If you didn’t oil your noodles once you drained them, or if they’ve still somehow become stuck together (perhaps you cooked them this morning but are now using them for dinner), a quick rinse under warm water is an easy remedy. Simply place your cooked noodles in a colander and run under warm water. Use your fingers to untangle and un-stick any noodles manually. Shake out the excess water and your noodles are all set.

And other tips …

Cook your noodles in a large pot of boiling water. It’s tempting to skimp on the amount of water you cook your noodles in, especially if you’re only cooking enough pasta for one or two servings.
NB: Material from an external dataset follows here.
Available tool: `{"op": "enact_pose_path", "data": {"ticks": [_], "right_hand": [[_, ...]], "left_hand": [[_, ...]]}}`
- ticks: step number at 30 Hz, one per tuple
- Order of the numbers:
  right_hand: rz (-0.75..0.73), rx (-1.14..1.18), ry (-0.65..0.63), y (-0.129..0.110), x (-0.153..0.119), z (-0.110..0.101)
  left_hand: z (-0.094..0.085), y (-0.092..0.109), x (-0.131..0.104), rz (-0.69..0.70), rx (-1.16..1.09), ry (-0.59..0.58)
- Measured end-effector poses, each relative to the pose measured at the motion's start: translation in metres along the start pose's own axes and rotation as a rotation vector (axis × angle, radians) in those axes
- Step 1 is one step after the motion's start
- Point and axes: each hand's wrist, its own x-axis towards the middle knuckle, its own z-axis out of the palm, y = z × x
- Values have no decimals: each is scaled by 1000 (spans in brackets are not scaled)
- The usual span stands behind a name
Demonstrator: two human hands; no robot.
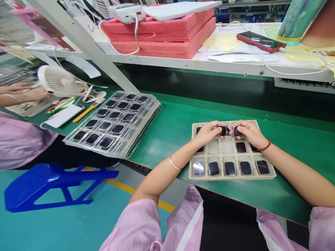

But cooking your noodles in a full pot of water helps prevent them from sticking together as they cook. So fill that giant pot of water and be patient as you wait for it to come to a rapid boil before adding your noodles.

Add a few healthy pinches of salt to your noodles as they cook in boiling water. The noodles will absorb some of the salt while cooking and take on a bit of flavor right off the bat—so you won’t have to add as much salt to your sauce in the end.

When possible, combine your cooked noodles and warm pasta sauce immediately after draining the noodles. This will eliminate the need to add any oil to your drained noodles (see this article's first tip), and also allows the warm sauce to become absorbed by the noodles immediately.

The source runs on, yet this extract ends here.